Give the number of lines in the records below that include "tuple", and nothing more.

Records from a data collection:

::::::

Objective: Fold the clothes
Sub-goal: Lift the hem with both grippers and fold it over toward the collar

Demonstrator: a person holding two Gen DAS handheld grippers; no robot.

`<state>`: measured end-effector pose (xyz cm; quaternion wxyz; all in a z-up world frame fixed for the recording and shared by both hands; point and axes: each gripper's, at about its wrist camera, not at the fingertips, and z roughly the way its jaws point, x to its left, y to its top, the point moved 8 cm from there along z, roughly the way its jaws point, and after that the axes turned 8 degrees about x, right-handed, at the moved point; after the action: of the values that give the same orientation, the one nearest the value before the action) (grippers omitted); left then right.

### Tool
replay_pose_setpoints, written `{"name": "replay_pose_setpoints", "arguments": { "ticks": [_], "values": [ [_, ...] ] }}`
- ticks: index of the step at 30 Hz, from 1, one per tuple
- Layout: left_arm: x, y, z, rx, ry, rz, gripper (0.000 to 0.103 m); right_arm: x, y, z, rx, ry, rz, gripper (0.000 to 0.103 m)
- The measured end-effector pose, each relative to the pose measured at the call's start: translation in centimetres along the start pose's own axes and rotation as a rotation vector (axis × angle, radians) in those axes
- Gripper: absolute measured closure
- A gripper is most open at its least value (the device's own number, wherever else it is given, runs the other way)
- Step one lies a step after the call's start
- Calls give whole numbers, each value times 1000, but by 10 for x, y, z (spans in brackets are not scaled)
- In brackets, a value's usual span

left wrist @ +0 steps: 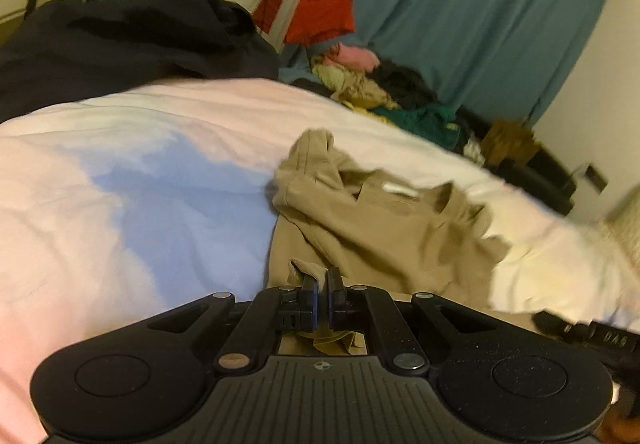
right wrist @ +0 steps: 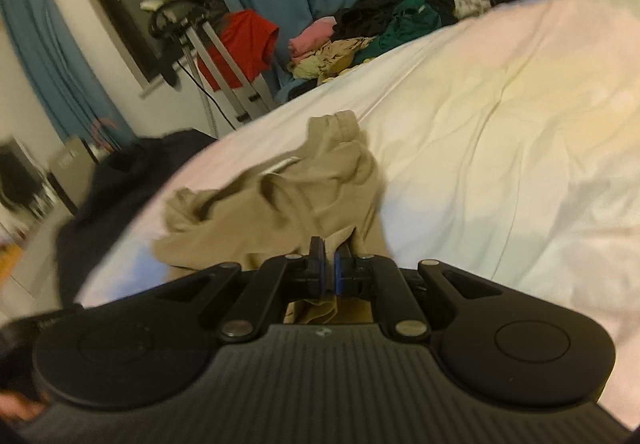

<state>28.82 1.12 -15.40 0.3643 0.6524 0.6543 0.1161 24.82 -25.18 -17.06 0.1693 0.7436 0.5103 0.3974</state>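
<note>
The tan garment [left wrist: 372, 220] looked light, soft and floppy (best held by its edges or corners), lying crumpled on the white bed [left wrist: 140, 172]. The left gripper [left wrist: 322, 286] and right gripper [right wrist: 329, 262] each pinched a fold of it, the bulk spread ahead of the fingers.

Tan garment [left wrist: 372, 220] lying rumpled on the white bed sheet [left wrist: 168, 124]

The khaki cloth is sitting bunched and creased, its far end rising in a small peak, a pale label showing near the middle. Its near edge is running up between both pairs of pinching jaws, pulled toward the cameras while the rest is trailing on the sheet.
</note>
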Motion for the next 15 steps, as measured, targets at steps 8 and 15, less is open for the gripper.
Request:
{"name": "replay_pose_setpoints", "arguments": {
  "ticks": [8, 15],
  "values": [
    [-2, -11, 53, 33, 94, 124, 98, -13, -16, 57, 77, -93, -96, 95],
    [-12, -13, 24, -30, 130, 166, 84, 3, -13, 33, 46, -133, -184, 92]
  ]
}}
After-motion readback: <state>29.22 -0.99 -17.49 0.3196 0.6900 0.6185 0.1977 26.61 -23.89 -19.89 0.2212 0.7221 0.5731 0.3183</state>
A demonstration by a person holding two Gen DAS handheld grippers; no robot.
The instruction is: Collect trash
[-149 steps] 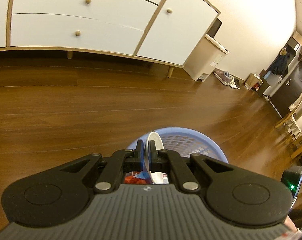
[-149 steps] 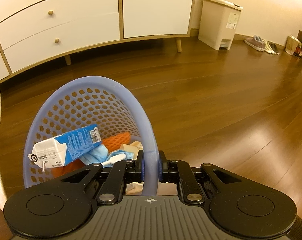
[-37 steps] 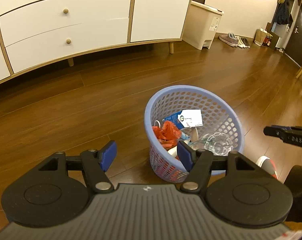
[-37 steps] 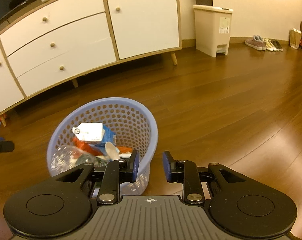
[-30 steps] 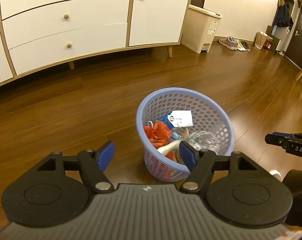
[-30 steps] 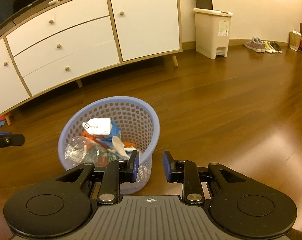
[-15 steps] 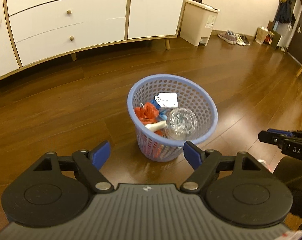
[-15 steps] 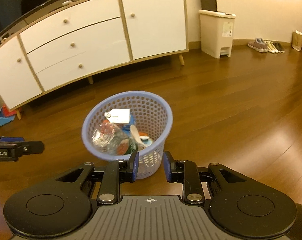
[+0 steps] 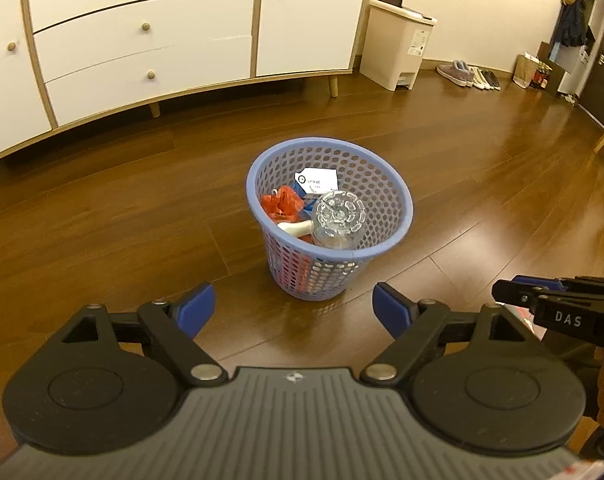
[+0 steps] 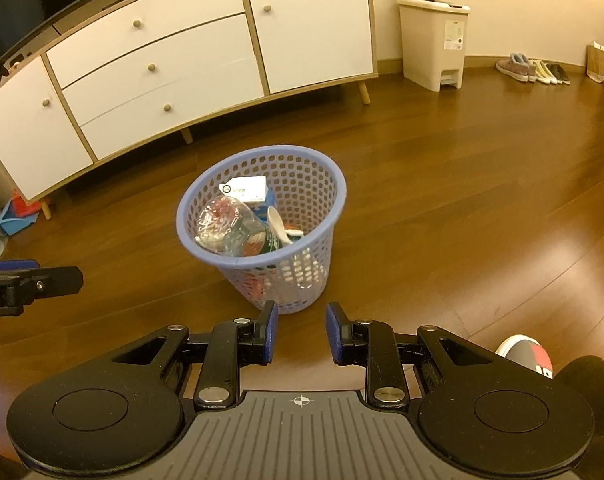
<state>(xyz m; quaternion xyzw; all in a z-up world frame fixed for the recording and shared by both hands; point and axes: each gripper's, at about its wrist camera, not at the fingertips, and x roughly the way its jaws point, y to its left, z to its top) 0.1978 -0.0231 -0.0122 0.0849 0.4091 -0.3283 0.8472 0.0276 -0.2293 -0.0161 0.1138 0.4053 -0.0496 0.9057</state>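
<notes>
A blue perforated basket (image 9: 321, 276) stands upright on the wooden floor, ahead of both grippers. Inside it lie a clear plastic bottle (image 9: 337, 216), a white and blue carton (image 9: 315, 182), a crumpled red bag (image 9: 282, 204) and a white spoon (image 9: 296, 228). My left gripper (image 9: 292, 306) is wide open and holds nothing, a little short of the basket. The right wrist view shows the same basket (image 10: 294, 280), bottle (image 10: 230, 228) and carton (image 10: 248, 190). There my right gripper (image 10: 302, 324) is open with a narrower gap, and nothing sits between its fingers.
A white sideboard (image 9: 142, 52) on short legs runs along the back wall. A cream pedal bin (image 9: 397, 52) stands to its right, with shoes (image 9: 465, 74) beyond. A person's shoe (image 10: 525, 350) is close on the right. Blue items (image 10: 16, 216) lie at the far left.
Five seconds ago the right gripper was shut on the basket rim and the left on the white spoon. Both have let go and pulled back, and the spoon lies in the upright basket.
</notes>
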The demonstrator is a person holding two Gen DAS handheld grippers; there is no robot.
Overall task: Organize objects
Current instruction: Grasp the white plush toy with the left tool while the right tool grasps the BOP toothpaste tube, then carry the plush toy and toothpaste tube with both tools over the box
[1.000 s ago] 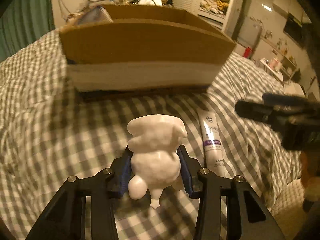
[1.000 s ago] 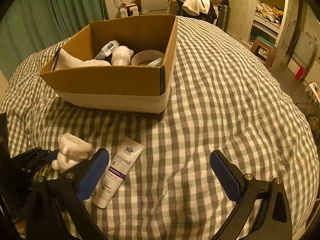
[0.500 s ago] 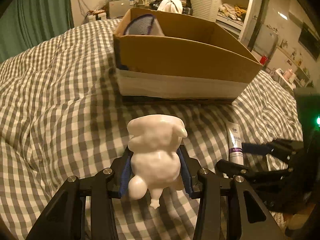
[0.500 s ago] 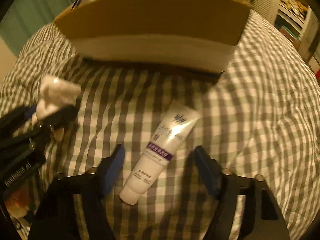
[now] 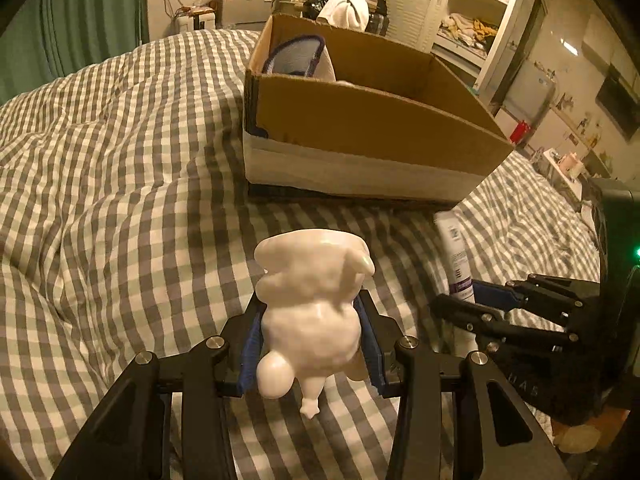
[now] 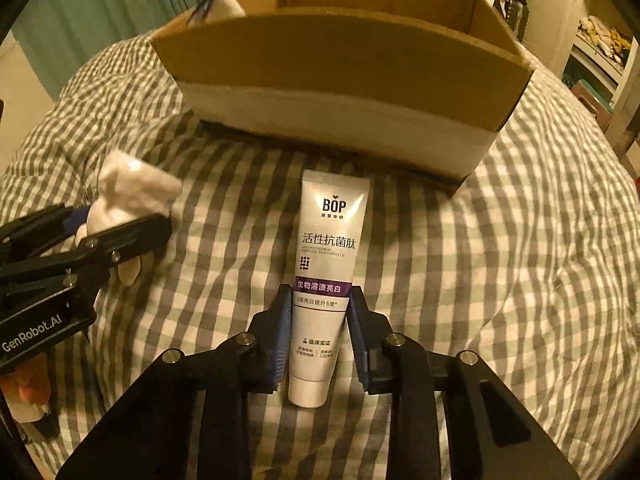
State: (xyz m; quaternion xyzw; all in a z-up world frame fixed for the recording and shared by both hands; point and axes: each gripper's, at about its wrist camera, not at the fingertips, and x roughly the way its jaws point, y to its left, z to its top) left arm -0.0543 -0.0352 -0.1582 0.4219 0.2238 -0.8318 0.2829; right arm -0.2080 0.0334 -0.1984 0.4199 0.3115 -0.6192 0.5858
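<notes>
My left gripper [image 5: 310,344] is shut on a white glossy figurine [image 5: 312,304] and holds it above the checked bedspread; the figurine also shows at the left of the right wrist view [image 6: 132,192]. My right gripper [image 6: 320,336] is closed around a white BOP toothpaste tube [image 6: 326,248] that lies on the bedspread, pads against both its sides. The tube also shows in the left wrist view [image 5: 454,248]. An open cardboard box [image 5: 360,120] stands just beyond both; it also shows in the right wrist view [image 6: 340,68].
The box holds a blue-trimmed white item [image 5: 304,58] at its far left corner. The grey-and-white checked bedspread [image 5: 120,160] spreads all around. Shelves and furniture [image 5: 472,28] stand beyond the bed's far side.
My right gripper has dropped to the toothpaste tube and closed its jaws onto it. My left gripper has swung left with the figurine still held.
</notes>
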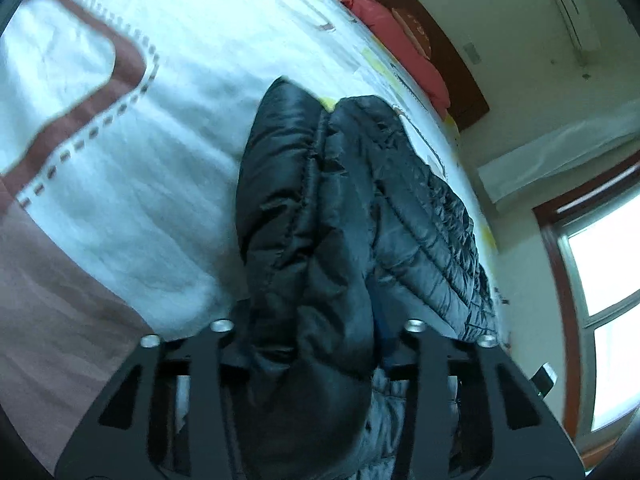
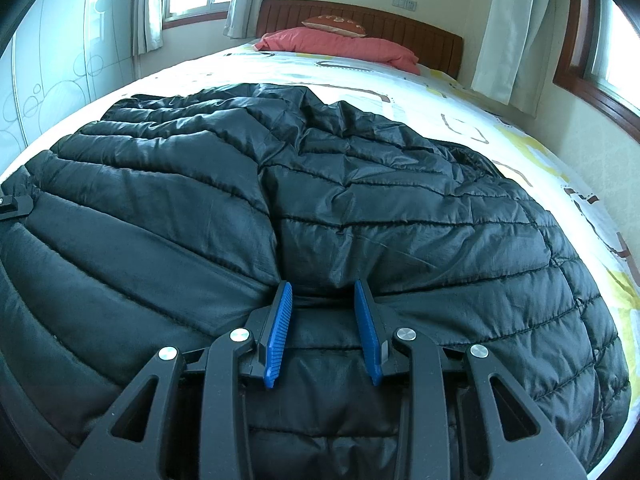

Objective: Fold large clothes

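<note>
Right gripper [image 2: 323, 330]: the two blue ribbed fingers [image 2: 278, 334] stand a little apart with a pinched ridge of the black quilted jacket [image 2: 340, 184] bunched between them, the fabric puckering inward at the tips, so the fingers read as clamped on the jacket's near edge. Left gripper [image 1: 316, 344]: its fingers are buried under a thick puffy fold of the same jacket [image 1: 320, 216] that fills the gap between the black arms; only a sliver of blue shows on the right side, and the pads themselves are hidden, but the fold is squeezed narrow where it passes between the arms, consistent with a clamp on the jacket. In the left wrist view the gripped fold rises from the fingers as a padded roll, with the rest of the jacket lying beyond it. In the right wrist view the jacket lies spread broad across the bed [image 2: 460, 92], covering most of its near half, rumpled toward the middle. The bed sheet [image 1: 152, 128] is white with brown and yellow outline shapes. A red pillow [image 2: 340, 46] sits at the head of the bed against a dark wooden headboard [image 2: 400, 24], with a smaller patterned cushion [image 2: 334, 24] on top. Pale curtains [image 2: 504, 28] hang beside wood-framed windows [image 2: 600, 60].
</note>
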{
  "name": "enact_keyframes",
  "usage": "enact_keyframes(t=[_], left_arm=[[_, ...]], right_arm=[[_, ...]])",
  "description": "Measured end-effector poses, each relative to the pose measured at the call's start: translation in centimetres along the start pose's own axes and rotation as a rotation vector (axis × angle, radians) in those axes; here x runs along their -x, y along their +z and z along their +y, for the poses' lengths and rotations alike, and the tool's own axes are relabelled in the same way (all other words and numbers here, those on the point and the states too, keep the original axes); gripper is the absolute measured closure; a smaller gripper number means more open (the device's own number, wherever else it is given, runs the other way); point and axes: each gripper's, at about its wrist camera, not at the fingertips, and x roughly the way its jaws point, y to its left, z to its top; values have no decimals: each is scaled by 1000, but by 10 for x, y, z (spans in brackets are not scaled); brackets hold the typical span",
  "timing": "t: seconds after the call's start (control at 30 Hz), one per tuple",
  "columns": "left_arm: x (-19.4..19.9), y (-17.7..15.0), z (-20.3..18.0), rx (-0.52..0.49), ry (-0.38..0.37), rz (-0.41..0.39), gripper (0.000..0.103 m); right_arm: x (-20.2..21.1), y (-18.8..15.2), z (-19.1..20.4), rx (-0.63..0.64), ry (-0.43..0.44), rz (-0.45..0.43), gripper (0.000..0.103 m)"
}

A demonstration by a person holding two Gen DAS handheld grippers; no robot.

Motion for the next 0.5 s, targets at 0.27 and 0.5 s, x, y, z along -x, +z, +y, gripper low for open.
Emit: enact_keyframes(t=[0.27,0.5], left_arm=[[30,-4,-64,-151,81,-102,81],[51,-13,-122,-260,55,-143,82]], right_arm=[[0,0,0,-3,1,0,70],[9,9,-20,-48,14,1,67]])
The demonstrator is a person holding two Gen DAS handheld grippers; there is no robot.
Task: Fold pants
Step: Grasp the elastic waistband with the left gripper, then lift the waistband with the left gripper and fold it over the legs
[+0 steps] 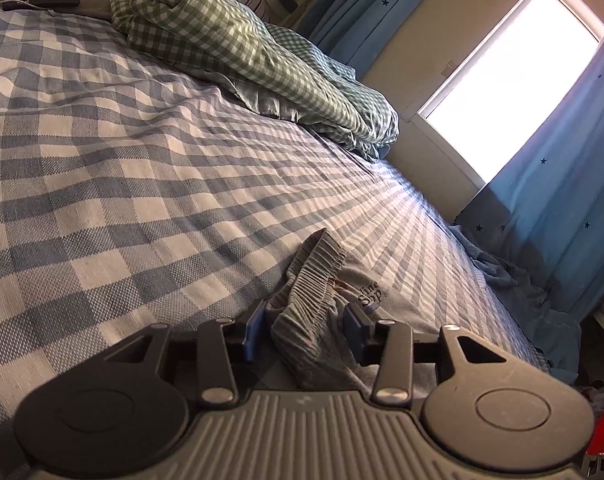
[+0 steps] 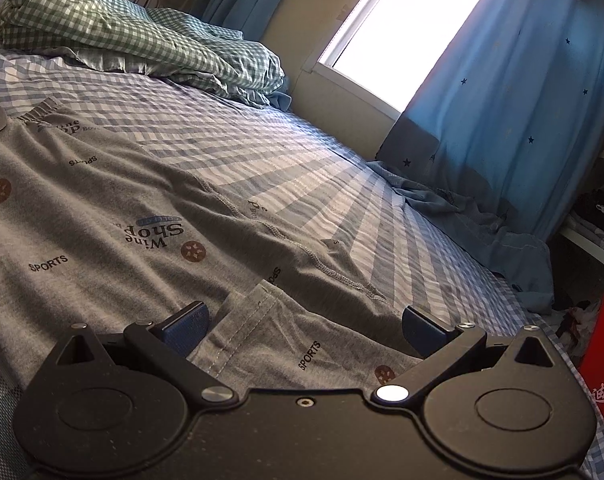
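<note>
The grey pants (image 2: 113, 216) lay spread flat on the checked bed (image 1: 121, 168). At their waistband end, the left gripper (image 1: 306, 328) had its fingers spread around the bunched elastic. At the hem end, the right gripper (image 2: 306, 328) straddled the cuff, fingers wide apart.

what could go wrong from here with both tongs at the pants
1. The left tongs are open around the bunched waistband; closing there may catch only one layer, or the checked sheet beneath.
2. The right tongs are open wide over the leg hem, which is already creased, so a fold may trap wrinkles.
3. The pants lie near the bed edge by the curtain; a pull that way could drag them off.
</note>
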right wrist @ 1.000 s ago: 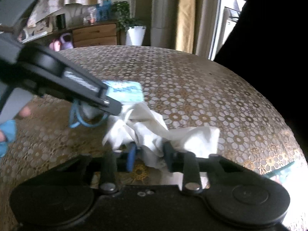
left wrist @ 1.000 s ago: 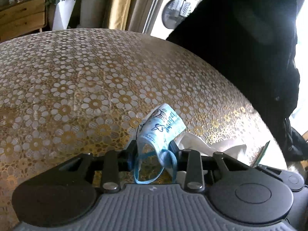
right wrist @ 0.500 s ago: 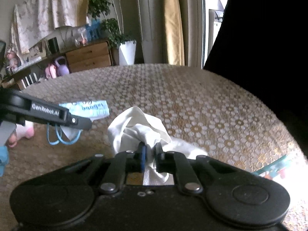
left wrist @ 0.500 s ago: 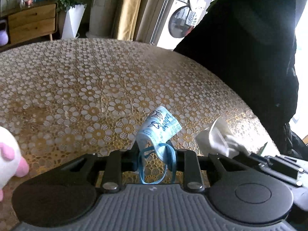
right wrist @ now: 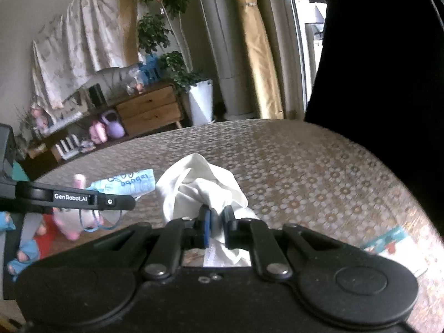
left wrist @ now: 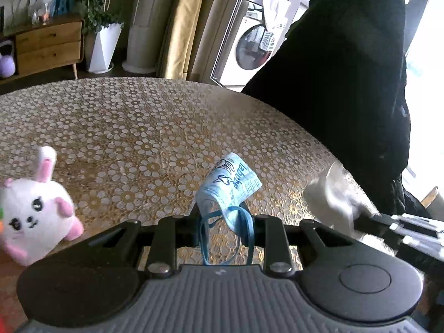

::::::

Exercise output: 2